Experimental Animals: Adult rats of Swiss albino strain of both sexes weighing 123 g ± 147 g were obtained from the animal holding unit of the Department of Zoology and Environmental studies, University of Nigeria, were used for the study. The animals were housed under normal conditions of 25 ± 20C and 12h light/dark cycle). The rats were fed with standard pellets (Grand Cereals Ltd, Enugu, Nigeria) and had unlimited access to clean drinking water. The guide used for the care and use of laboratory animal procedures of this study were followed accordingly (Indian Council of Medical Research, 2001). Equipment: Centrifuge (Beckman Coulter Co., Indianapolis, Indiana, USA), Columns (Sigma-Aldrich Co., St. Louis, Missouri, USA), Micro-pipettes (Globe Scientific Inc., Mahwah, New Jersey, USA), Refrigerator (Thermo-cool Public Ltd Co., Ilupeju, Lagos, Nigeria), Rotary evaporator (Adams Equipment Inc., Oxford, England, UK), Spectrophotometer (Spectrum Laboratories, Stamford, Connecticut, USA), Electrolyte Analyzer (Spectrum Laboratories, Stamford, Connecticut, USA).

Chemicals and Reagents: All chemicals and reagents employed in this study were of analytical grade and were products of Sigma-Aldrich Co., St. Louis, Missouri, USA

Methods

Preparation of Plant Material: The Fresh rhizomes of Anchomanes difformis was collected and washed to remove dirt. The plant material was cut into pieces and shade-dried with regular turning to avoid decaying. The dried rhizome was pulverized into powdered form using a mechanical grinder. A known weight of the pulverized rhizome (400 g) was macerated in 700 ml absolute methanol using conical flask. The mixture was left for 48 hours; after which it was filtered into a flat-bottomed flask using a muslin cloth. The filtrate was air dried for 24 hours at room temperature to obtain the yield. Experimental Design: The study was done for 14 days and the animals were randomly divided into four groups as follows: group 1 (normal control) received 5 ml/kg/day normal saline; group 2 (positive control) received 5 ml/kg/day normal saline and 100 mg/kg/day gentamicin; group 3 received 150 mg/kg/day Anchomanes difformis and 100 mg/kg/day gentamicin; and group 4 received 300 mg/kg/ day Anchomanes difformis and 100 mg/kg/day gentamicin. Sample Collection: After 24 hours of the last administration, animals were sacrificed by ocular puncture and the kidneys were excised, trimmed of extraneous tissues and weighed. One of the kidneys was dissected and place in a container containing 10% formalin for histopathological examinations.

Phytochemical Screening of Methanol Extract of Anchomanes difformis: The phytochemical screening of the methanol extract of Anchomanes difformis was done according to standard method as described by Sofowora (1999), Harbone (1973) and Trease and Evans (1989).

Body Weight and Organ Weight Gain: The body weight gain was measured using a digital top scale balance while the kidneys of rats in the various groups were excised after blood collection. The organs were trimmed of extraneous tissues, placed on a gauze pad soaked with saline to retard desiccation and were weighed immediately (the paired organs were weighed together) and calculated for their standard organ weight.

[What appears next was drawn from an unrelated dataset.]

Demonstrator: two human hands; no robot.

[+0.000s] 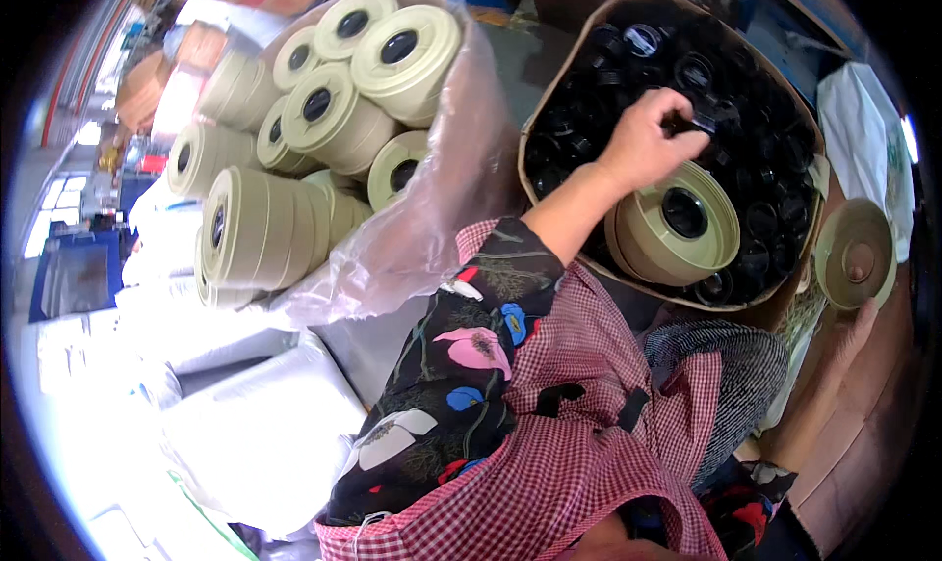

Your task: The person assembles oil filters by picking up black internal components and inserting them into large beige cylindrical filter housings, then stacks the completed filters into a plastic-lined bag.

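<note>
My left hand (648, 141) reaches over a box of black round plastic caps (760, 218), its thumb and fingers curled round a black cap (704, 122). Just below that hand, a beige round plastic cover (724, 252) with a black cap in its centre sits over the near part of the box, apparently on another beige piece. At the right, my right hand (852, 343) grips the lower rim of a beige bowl-shaped cover (856, 229), whose centre shows a small hole rather than a black cap. The palm side of the right hand is partly hidden.
To the left stands a big container lined with clear plastic (466, 139), holding stacked beige covers (265, 228) with black centres. White sacks (260, 424) lie at the lower left. Brown cardboard (854, 453) and a white bag (863, 120) are at the right.
</note>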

Kidney Function Snalysis: Urea concentrations were analyzed using the GLDH method using the kit manufactured by Anamol Laboratories Private Ltd. Briefly, in a clean test tube, add 500μl of urea GLDH R1 solution, 500μl of urea GLDH R2 solution and 10μl of urine. Vortex vigorously and take your absorbance between 430 nm. Creatinine levels were analyzed using the kit manufactured by Anamol Laboratories Private Ltd. Briefly, in a clean test tube, add 500μl of creatinine picric solution, 500μl of creatinine diluent solution and 15μl of urine. Vortex vigorously and take your absorbance between 400 to 700 nm.

Electrolyte Analysis: The electrolyte analysis was carried out using an electronic electrolyte analyzer and the electrolyte measured were K+, Cl ̶ , Na+, CO2, Ca2+ and Anion gap. Briefly, blood sample were collected by ocular puncture of the Wister rats. The samples were put in a plain tube and spun using a centrifuge to obtain the serum. The serum was fed into the probe of the electrolyte analyzer and the concentration of the ions were displayed after 20 seconds.

Determination of the Enzymatic Antioxidants: Superoxide dismutase (SOD) activity was assayed by the method described by Xin et al. (1991). Briefly, adrenalin (0.01g) was dissolved in 17ml of distilled water and 0.1ml of serum and 0.9ml of phosphate buffer (pH 7.8) were taken in triplicates in 2.5ml buffer. A volume, (0.3ml) adrenaline solution was added and mixed inside the cuvette. The absorbance was taken at 480nm at 30 seconds interval for five (5) times The activity of catalase was assayed by the method of (Aebi, et al. [12]). Briefly, add 0.1ml of the test sample into a tube containing 0.9ml of hydrogen peroxide. Note, the ultra violet absorption of hydrogen peroxide can be easily measured at 240nm. On the decomposition of hydrogen peroxide (H2O2) by catalase the absorption decreases with time and from this decrease catalase activity can be measured. The Glutathione peroxidase assay was done according to the method of (Paglia, et al. [13]). Briefly, the sample tissue homogenate was added to a solution containing glutathione, glutathione reductase, and NADPH. The enzyme reaction was initiated by adding the substrate, hydrogen peroxide and the A340 and recorded. The rate of decrease in the A340 is directly proportional to the GPx activity in the sample.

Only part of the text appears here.